Keep speaking up, even to deaf ears: How sexual assault survivors should react to Albany’s failure to fix the statute of limitations

NEW YORK
New York Daily News

BY
ARTHUR MCCAFFREY
NEW YORK DAILY NEWS
Saturday, June 18, 2016

Does a verdict without a sentence distort justice? Such a verdict was reached in Pennsylvania recently when the grand jury report on sexual abuse by clergy in the Diocese of Altoona-Johnstown — where hundreds of boys were abused by dozens of priests over a 70-year span — found “the acts of the predator priests and their enabling bishops . . . to be criminal.”
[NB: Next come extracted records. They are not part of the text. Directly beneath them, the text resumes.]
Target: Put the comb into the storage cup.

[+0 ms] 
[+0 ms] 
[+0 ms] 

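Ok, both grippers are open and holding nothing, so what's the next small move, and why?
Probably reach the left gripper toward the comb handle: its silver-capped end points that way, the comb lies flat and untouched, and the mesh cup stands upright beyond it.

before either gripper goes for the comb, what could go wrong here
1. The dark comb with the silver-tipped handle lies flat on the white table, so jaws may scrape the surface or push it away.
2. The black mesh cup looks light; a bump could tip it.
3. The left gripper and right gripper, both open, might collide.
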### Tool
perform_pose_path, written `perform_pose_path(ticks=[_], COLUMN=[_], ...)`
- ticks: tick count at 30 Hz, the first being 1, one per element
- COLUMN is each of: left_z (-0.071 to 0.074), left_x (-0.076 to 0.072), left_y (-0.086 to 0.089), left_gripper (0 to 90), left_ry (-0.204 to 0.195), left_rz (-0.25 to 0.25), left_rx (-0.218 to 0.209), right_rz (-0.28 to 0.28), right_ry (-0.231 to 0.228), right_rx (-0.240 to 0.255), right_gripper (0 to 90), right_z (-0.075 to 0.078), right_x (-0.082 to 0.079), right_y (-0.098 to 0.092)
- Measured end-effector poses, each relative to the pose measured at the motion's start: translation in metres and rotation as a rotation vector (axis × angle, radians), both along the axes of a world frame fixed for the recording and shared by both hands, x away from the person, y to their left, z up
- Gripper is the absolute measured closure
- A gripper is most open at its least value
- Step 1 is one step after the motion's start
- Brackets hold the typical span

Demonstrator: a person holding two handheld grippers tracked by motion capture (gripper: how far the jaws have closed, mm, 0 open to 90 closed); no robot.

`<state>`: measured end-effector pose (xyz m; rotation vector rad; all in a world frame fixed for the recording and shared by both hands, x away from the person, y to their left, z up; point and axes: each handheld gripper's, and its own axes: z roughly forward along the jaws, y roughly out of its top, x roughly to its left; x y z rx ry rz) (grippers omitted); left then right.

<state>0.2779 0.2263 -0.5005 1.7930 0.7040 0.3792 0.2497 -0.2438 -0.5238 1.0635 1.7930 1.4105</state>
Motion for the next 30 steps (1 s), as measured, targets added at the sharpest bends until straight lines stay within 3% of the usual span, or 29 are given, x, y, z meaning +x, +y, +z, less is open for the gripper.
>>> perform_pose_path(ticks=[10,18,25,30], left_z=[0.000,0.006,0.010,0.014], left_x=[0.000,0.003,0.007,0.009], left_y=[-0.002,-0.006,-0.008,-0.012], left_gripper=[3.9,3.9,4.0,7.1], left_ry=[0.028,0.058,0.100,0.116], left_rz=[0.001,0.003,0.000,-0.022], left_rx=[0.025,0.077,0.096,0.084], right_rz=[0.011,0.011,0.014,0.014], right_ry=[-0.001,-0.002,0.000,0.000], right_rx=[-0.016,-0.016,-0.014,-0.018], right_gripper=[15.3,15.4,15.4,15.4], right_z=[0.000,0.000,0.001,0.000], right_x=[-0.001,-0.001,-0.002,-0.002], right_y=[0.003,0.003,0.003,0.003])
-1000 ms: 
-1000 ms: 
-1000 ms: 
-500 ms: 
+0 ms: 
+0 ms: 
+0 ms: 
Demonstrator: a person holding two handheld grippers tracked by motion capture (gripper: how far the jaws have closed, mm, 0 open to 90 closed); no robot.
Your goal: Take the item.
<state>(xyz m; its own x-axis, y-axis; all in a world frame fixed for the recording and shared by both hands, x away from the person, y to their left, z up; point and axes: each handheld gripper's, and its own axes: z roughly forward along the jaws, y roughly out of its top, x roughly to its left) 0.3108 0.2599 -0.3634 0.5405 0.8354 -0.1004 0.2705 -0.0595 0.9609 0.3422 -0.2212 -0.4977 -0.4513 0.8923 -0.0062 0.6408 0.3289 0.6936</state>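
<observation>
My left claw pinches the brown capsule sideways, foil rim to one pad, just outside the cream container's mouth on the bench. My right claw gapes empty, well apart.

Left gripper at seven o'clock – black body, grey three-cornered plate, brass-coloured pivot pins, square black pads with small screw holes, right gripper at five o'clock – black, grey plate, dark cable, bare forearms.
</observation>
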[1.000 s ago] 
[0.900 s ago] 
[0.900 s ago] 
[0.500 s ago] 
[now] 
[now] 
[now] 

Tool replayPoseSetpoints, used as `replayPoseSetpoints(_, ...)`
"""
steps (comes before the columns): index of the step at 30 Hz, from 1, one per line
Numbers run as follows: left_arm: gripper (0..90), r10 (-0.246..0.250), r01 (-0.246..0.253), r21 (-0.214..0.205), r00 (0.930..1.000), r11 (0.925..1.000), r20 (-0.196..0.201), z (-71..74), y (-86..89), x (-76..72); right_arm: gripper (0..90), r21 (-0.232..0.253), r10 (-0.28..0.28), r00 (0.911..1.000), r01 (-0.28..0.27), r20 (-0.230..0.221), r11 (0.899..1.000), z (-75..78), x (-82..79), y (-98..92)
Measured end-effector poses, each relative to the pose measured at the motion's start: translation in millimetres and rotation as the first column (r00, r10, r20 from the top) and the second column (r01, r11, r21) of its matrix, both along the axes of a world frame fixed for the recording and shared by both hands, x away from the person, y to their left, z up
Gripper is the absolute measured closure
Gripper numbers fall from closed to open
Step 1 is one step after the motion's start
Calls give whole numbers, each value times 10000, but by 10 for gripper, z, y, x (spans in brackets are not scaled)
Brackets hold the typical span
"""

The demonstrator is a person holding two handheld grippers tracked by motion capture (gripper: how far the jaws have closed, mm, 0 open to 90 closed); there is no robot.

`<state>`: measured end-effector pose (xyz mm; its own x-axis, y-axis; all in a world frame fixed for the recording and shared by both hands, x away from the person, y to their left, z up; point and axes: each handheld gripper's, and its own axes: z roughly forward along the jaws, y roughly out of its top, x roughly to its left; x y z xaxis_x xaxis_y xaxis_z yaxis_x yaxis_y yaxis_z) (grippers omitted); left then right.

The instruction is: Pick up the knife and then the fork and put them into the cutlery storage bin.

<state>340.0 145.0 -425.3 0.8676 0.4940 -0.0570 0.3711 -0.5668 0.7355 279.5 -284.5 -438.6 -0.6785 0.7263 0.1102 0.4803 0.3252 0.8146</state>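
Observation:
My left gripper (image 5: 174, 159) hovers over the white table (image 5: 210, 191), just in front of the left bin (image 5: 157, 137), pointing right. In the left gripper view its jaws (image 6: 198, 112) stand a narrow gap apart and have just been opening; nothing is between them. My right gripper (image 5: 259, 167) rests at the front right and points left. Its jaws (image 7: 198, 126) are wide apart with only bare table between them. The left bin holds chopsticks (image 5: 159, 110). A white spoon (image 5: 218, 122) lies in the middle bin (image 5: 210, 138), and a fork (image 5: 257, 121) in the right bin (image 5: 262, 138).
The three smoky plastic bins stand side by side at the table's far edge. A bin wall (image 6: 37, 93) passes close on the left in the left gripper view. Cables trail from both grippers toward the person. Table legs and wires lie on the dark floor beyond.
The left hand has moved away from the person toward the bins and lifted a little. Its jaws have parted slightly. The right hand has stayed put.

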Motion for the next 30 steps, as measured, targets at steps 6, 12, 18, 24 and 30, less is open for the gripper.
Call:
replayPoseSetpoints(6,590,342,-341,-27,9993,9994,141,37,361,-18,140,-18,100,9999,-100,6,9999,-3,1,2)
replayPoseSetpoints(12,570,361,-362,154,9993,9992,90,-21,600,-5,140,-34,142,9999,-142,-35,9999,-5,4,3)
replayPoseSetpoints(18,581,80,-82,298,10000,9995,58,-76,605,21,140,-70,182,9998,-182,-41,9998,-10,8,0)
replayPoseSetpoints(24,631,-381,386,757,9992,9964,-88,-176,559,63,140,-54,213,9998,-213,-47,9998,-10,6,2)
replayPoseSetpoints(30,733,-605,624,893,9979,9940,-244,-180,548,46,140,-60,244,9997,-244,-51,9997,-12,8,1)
“However,” the report continued, “they cannot be prosecuted at this time. The statute of limitations for many of the loathsome and criminal actions detailed in this report has expired. In some limited cases the unnamed victim or victims are too deeply traumatized to testify in a court of law.”

Yet such hard evidence of real crimes proven but not prosecutable has yet to change the hearts and minds of political leaders in Pennsylvania or New York. Despite a valiant effort by this newspaper to shame them into action, Albany politicians once again chose safety over bravery, snubbing serious legislation to advantage victims of childhood sexual abuse.

Faced with this kind of legal impotence in at least two states, where do we turn for justice? Not to the Catholic Church. A year ago, Pope Francis raised our hopes when he proposed establishing a new Vatican tribunal to hold bishops accountable for complicity in criminal abuse.